> _TASK INSTRUCTIONS_
The response should contain only those lines of the entries below that include the string "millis".
─── WORKING DATA
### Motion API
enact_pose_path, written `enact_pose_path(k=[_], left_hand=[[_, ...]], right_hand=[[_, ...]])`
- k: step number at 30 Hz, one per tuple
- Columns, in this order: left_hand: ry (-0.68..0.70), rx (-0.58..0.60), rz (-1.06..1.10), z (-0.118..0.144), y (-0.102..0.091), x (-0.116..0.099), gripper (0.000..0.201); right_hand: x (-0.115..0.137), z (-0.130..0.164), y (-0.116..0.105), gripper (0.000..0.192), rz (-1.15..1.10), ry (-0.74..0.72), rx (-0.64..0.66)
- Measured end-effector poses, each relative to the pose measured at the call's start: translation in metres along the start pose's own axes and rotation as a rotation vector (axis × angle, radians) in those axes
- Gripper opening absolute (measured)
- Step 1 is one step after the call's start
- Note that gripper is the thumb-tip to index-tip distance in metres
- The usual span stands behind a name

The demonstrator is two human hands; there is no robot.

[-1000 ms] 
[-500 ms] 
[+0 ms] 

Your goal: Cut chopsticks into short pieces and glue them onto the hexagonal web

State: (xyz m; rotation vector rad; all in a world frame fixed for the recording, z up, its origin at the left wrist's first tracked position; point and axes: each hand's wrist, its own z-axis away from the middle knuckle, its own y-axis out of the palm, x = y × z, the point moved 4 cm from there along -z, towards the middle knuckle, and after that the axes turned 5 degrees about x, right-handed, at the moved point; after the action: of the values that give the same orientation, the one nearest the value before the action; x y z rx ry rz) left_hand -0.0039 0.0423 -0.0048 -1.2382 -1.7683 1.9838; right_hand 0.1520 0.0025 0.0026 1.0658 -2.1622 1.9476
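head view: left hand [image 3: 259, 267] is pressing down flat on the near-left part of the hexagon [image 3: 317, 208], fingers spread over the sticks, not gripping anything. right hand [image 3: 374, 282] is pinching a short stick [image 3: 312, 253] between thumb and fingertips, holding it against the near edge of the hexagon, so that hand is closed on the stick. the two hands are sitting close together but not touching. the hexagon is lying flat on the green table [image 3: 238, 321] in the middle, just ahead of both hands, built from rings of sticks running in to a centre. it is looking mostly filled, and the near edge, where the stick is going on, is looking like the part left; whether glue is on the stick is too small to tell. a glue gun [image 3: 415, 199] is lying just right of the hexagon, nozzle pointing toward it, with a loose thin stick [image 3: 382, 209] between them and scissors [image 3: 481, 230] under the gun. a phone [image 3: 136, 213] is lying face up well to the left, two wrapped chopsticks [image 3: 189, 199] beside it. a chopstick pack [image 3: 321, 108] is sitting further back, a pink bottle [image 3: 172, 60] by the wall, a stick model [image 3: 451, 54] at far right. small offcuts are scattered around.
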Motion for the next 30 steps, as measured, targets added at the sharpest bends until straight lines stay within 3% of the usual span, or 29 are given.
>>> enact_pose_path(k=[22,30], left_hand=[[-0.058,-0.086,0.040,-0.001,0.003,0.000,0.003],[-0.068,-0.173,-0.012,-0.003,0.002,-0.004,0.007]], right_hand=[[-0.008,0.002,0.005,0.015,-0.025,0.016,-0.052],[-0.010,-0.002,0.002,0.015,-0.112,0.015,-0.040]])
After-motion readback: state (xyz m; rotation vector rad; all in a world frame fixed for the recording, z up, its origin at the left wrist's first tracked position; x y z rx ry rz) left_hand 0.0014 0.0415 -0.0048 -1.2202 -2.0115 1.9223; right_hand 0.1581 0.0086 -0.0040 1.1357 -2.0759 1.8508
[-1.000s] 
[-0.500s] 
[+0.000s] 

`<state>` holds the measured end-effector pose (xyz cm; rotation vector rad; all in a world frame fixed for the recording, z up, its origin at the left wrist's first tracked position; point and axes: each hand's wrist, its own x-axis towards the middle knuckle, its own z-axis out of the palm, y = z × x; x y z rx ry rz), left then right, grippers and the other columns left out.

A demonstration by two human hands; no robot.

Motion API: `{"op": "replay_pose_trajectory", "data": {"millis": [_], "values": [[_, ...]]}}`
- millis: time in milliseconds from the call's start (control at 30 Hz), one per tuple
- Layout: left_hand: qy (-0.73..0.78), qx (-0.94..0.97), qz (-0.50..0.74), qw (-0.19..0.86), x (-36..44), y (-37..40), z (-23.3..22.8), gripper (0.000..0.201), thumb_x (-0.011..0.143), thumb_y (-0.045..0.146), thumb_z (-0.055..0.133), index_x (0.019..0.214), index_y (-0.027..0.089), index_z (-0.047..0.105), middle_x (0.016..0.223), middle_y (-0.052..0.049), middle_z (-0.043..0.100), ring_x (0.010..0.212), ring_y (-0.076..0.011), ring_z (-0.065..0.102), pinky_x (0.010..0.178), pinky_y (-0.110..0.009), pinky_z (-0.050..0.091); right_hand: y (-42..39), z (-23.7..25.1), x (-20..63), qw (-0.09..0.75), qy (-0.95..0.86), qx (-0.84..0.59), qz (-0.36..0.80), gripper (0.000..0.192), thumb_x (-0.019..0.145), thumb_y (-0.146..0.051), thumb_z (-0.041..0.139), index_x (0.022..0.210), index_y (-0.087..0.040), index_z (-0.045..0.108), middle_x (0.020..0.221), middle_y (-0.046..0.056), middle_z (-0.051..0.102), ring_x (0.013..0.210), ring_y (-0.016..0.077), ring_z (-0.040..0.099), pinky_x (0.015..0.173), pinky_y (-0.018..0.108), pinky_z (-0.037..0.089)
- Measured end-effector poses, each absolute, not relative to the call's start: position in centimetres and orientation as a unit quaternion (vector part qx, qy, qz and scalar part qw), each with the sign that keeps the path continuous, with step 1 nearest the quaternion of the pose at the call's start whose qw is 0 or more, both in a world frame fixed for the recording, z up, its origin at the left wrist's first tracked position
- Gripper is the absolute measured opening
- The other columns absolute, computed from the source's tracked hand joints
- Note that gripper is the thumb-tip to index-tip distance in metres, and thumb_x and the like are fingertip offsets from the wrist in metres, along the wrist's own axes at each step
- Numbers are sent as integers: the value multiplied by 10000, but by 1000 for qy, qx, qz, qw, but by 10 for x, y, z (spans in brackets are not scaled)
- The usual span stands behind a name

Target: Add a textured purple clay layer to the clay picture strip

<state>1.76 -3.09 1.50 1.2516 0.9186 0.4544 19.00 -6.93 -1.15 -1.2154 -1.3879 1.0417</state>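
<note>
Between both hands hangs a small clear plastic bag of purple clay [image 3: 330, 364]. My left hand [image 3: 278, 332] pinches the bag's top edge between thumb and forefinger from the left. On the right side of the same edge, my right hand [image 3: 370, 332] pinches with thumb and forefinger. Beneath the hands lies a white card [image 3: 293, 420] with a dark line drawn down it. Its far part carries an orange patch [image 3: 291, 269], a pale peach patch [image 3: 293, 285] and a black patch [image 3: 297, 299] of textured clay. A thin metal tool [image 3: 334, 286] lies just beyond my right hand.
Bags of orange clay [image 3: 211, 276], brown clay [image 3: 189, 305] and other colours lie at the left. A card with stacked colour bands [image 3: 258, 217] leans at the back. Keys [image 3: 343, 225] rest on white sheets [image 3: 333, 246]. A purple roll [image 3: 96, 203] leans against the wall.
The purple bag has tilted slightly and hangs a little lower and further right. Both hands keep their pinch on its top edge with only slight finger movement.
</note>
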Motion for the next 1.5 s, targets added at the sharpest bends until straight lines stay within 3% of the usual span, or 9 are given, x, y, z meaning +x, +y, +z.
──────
> _REPLY_
Motion API: `{"op": "replay_pose_trajectory", "data": {"millis": [_], "values": [[_, ...]]}}`
- millis: time in milliseconds from the call's start (control at 30 Hz), one per tuple

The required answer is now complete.